## WORK REQUEST
Only lines with the string "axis" matter here; gather them from the material below.
-.-.-
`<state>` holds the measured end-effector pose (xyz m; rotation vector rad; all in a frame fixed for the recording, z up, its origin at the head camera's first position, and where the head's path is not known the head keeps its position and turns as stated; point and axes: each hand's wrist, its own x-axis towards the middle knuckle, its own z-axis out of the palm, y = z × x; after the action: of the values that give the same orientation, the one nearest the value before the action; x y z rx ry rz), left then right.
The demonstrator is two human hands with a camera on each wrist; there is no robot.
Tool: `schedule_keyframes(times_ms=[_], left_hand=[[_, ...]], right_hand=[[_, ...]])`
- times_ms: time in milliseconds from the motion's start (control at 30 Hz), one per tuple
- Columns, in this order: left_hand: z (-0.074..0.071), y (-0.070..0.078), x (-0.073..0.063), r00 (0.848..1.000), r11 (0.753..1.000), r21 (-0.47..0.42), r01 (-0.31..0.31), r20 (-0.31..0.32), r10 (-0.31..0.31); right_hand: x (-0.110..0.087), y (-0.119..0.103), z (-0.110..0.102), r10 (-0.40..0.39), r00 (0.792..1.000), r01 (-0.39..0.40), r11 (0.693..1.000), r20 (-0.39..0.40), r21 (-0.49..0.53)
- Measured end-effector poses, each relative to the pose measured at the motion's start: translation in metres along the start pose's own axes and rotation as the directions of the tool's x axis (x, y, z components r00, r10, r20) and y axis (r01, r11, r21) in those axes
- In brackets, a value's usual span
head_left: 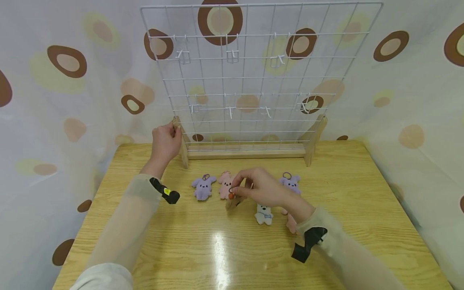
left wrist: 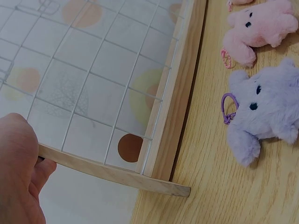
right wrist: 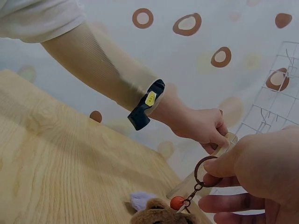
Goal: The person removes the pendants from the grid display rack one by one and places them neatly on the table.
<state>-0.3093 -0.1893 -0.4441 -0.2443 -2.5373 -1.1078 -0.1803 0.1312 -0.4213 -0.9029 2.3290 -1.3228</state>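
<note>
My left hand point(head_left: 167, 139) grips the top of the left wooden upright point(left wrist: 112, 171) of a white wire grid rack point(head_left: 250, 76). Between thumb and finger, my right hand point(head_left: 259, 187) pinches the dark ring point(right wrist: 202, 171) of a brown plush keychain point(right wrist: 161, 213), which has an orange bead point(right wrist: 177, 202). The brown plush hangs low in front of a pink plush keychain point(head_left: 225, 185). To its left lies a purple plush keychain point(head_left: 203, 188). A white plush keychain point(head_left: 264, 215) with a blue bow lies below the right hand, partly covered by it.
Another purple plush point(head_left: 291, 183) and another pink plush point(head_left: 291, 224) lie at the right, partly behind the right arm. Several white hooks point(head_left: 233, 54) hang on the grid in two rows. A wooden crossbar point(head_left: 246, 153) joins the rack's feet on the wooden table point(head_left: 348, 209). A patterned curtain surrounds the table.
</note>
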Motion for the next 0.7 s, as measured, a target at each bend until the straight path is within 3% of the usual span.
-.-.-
## WRITTEN REPLY
`<state>` holds the measured end-effector pose (xyz m; rotation vector rad; all in a frame fixed for the recording, z up, its origin at the head camera's first position, and where the head's path is not known the head keeps its position and turns as stated; point and axes: each hand's wrist, its own x-axis towards the middle knuckle, its own z-axis out of the palm, y = z × x; after the action: of the values that give the same orientation, the one nearest the value before the action; x y z rx ry rz), left then right.
- Measured end-effector poses, each relative to the pose measured at the motion's start: translation in metres along the start pose's own axes and rotation as the directions of the tool's x axis (x, y, z components r00, r10, r20) and y axis (r01, r11, r21) in those axes

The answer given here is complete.